• **What this task involves**:
Please retype the material beneath this task exactly, starting with its first line and finishing with the line containing "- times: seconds".
******************************
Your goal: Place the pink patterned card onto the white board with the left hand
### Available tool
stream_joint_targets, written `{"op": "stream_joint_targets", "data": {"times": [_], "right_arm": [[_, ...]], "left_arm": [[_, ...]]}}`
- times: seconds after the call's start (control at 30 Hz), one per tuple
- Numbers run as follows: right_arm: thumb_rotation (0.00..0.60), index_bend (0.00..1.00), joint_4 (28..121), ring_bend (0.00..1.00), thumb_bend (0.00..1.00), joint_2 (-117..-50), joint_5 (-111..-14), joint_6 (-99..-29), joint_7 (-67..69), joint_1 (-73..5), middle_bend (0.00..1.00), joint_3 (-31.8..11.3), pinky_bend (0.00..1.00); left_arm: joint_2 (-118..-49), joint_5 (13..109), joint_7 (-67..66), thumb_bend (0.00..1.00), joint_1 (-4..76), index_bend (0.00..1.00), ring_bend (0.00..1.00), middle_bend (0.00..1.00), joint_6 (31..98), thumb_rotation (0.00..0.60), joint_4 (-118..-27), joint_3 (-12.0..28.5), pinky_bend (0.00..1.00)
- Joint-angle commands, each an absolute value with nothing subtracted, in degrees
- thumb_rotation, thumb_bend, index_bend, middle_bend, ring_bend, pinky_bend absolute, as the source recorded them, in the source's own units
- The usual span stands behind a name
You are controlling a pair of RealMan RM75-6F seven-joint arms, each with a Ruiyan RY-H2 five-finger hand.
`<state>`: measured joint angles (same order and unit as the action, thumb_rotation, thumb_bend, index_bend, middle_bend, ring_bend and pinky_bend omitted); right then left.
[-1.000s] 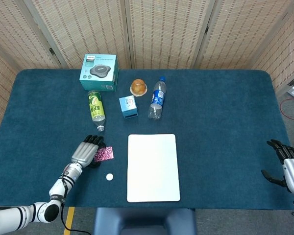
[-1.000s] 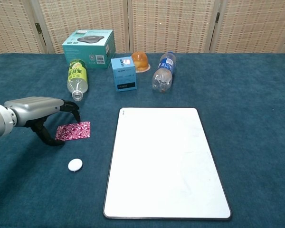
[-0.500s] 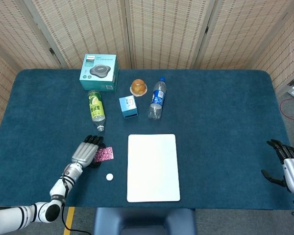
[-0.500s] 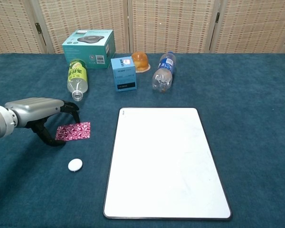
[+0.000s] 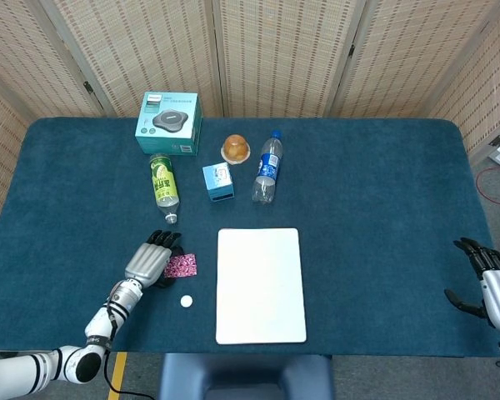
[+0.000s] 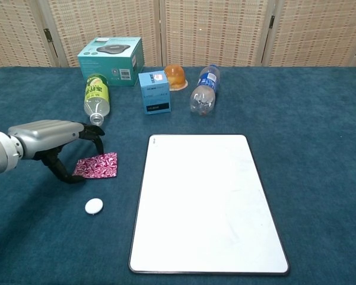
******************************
• **Completed task**:
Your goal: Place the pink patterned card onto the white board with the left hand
### Available tool
stream_joint_targets, written `{"op": "stream_joint_targets", "data": {"times": [_], "right_arm": [[_, ...]], "left_arm": [[_, ...]]}}`
- times: seconds after the call's start (control at 30 Hz), one per tuple

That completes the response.